Private equity activity in the financial services industry is poised to increase as valuations pick up and companies offload non-core assets, according to research released Thursday.

Over the first half of this year private equity funds invested just $4.9 billion in 24 deals, down from $19.2 billion in 89 deals over the same period last year, said Freeman & Co., advisor to the financial services industry.

The largest transactions involved the rescue of U.S. banks such as the $1.3 billion buyout of IndyMac Federal Bank by JC Flowers and Stone Point and the subsequent acquisition of Bank United for $1 billion by Blackstone Group (BX), Carlyle Group and Centerbridge.

"Public company valuations in financial services are off their lows to more realistic levels," said Eric C. Weber managing director of Freeman & Co.

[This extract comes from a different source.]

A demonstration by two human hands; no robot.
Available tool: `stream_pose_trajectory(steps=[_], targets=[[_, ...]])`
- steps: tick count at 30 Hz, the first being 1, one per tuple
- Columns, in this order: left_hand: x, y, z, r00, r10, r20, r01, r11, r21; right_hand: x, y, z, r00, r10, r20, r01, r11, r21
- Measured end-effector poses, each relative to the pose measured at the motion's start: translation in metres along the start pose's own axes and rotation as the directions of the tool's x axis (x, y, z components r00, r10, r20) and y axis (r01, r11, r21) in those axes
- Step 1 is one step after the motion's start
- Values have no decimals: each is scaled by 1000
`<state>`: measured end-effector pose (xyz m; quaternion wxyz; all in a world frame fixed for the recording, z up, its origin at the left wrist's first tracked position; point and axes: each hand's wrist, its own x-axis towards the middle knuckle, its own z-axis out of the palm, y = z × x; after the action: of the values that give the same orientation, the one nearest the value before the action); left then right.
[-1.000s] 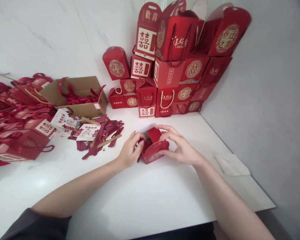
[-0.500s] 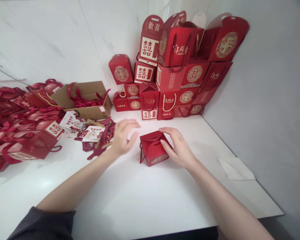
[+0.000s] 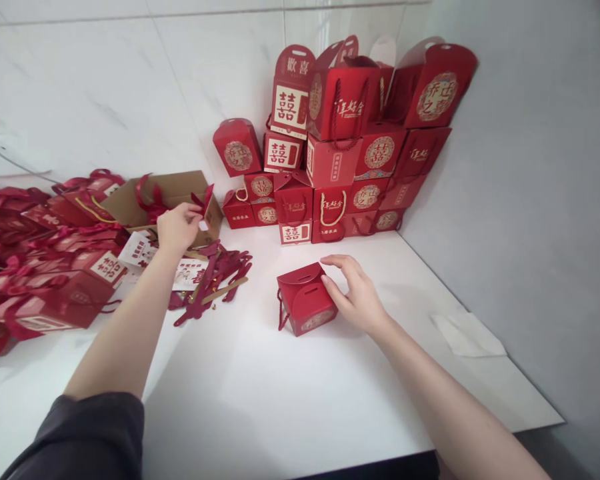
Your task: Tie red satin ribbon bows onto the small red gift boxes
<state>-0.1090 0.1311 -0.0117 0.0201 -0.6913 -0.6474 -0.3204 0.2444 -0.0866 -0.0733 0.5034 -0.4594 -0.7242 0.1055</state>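
A small red gift box [image 3: 307,303] stands on the white table, its rounded top flaps folded over and a dark red cord handle hanging at its left side. My right hand [image 3: 355,293] grips the box's back right corner, thumb on the top flap and fingers curved behind. Farther left, my left hand [image 3: 177,227] is at the front edge of a brown carton [image 3: 190,181] that contains red ribbons. Its fingers are bent together beside a ribbon end [image 3: 209,198]; what they pinch, if anything, is hidden.
Red gift boxes [image 3: 367,197] are stacked against the back wall. Ribbon-tied boxes [image 3: 60,293] crowd the left side. Dark red ribbon strips [image 3: 205,293] and printed cards [image 3: 189,273] lie in front of the carton. A white sheet [image 3: 467,333] lies near the table's right edge.
My left hand has gone from beside the gift box to the carton, up and left. My right hand stays on the box. The view has shifted slightly.
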Motion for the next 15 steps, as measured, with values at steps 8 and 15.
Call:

"We expect private equity firms to have ample opportunities as large financial institutions accelerate the sale of non-core assets now that valuations have improved," he added.

Several buyout shops have geared up to take advantage of the disruption in the financial services sector caused by the collapse of Lehman Brothers Holdings Inc. (LEHMQ) and JPMorgan Chase Co.'s (JPM) acquisition of near-failed Bear Stearns last year.

For example, London-based CVC Capital Partners set up set up a new Financial Institutions Group specifically to target the sector and only narrowly lost out in its pursuit of Barclays PLC's (BCS) iShares business earlier this year. Other firms such as Permira have boosted their expertise in the sector with a number of appointments.